Word for word, print out all of the data, omitting every image.

--- START ---

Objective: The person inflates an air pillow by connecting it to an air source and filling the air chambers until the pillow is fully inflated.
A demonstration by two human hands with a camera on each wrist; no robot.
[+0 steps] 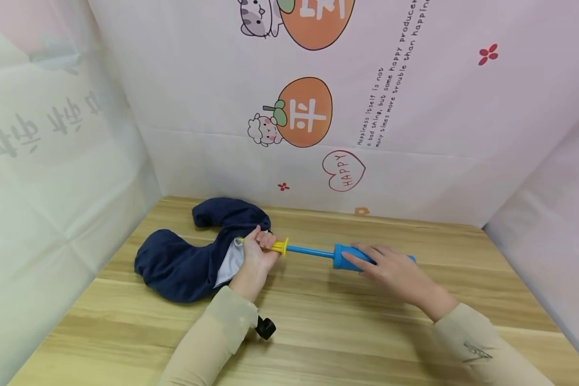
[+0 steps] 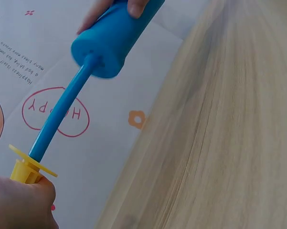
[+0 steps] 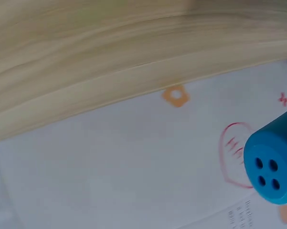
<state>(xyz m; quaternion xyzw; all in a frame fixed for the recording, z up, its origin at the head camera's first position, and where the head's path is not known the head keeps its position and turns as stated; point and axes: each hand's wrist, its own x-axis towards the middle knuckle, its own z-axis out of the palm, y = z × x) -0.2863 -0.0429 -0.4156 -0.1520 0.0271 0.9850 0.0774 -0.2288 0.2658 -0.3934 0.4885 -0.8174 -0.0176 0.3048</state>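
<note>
A blue hand air pump [image 1: 349, 256] spans the space between both hands, its thin blue rod [image 1: 311, 251] drawn out of the barrel. My left hand [image 1: 262, 252] grips the yellow end piece [image 1: 281, 246] of the pump, beside a navy U-shaped neck pillow [image 1: 183, 265] with a pale grey patch [image 1: 230, 264]. Fingers hide where the yellow tip meets the pillow. My right hand [image 1: 391, 271] holds the pump's barrel from above. In the right wrist view, the barrel's end [image 3: 267, 174] shows several round holes.
All of this is on a wood-grain table [image 1: 328, 332]. A printed cloth wall [image 1: 415, 177] rises behind it, with more cloth on the left and right sides. A small black object [image 1: 265, 328] shows beside the left cuff.
</note>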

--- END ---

FINISHED TASK:
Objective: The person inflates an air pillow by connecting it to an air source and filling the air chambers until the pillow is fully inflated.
A demonstration by two human hands with a camera on each wrist; no robot.
[+0 steps] 
[+0 steps] 
[+0 steps] 
<state>(xyz m; quaternion xyzw; all in a frame fixed for the recording, z up, its origin at the head camera's first position, and where the head's path is not known the head keeps its position and turns as stated; point and axes: each hand's wrist, its own x-axis towards the middle knuckle, its own z-axis out of the palm, y = z × x) -0.2863 -0.0429 -0.4156 -0.1520 0.0271 0.9850 0.0774 -0.2288 0.2658 -0.3934 0.4885 -0.8174 -0.0176 0.3048</state>
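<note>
A blue hand air pump [image 1: 349, 256] spans the space between both hands, its thin blue rod [image 1: 311, 251] drawn out of the barrel. My left hand [image 1: 262, 252] grips the yellow end piece [image 1: 281, 246] of the pump, beside a navy U-shaped neck pillow [image 1: 183, 265] with a pale grey patch [image 1: 230, 264]. Fingers hide where the yellow tip meets the pillow. My right hand [image 1: 391, 271] holds the pump's barrel from above. In the right wrist view, the barrel's end [image 3: 267, 174] shows several round holes.
All of this is on a wood-grain table [image 1: 328, 332]. A printed cloth wall [image 1: 415, 177] rises behind it, with more cloth on the left and right sides. A small black object [image 1: 265, 328] shows beside the left cuff.
</note>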

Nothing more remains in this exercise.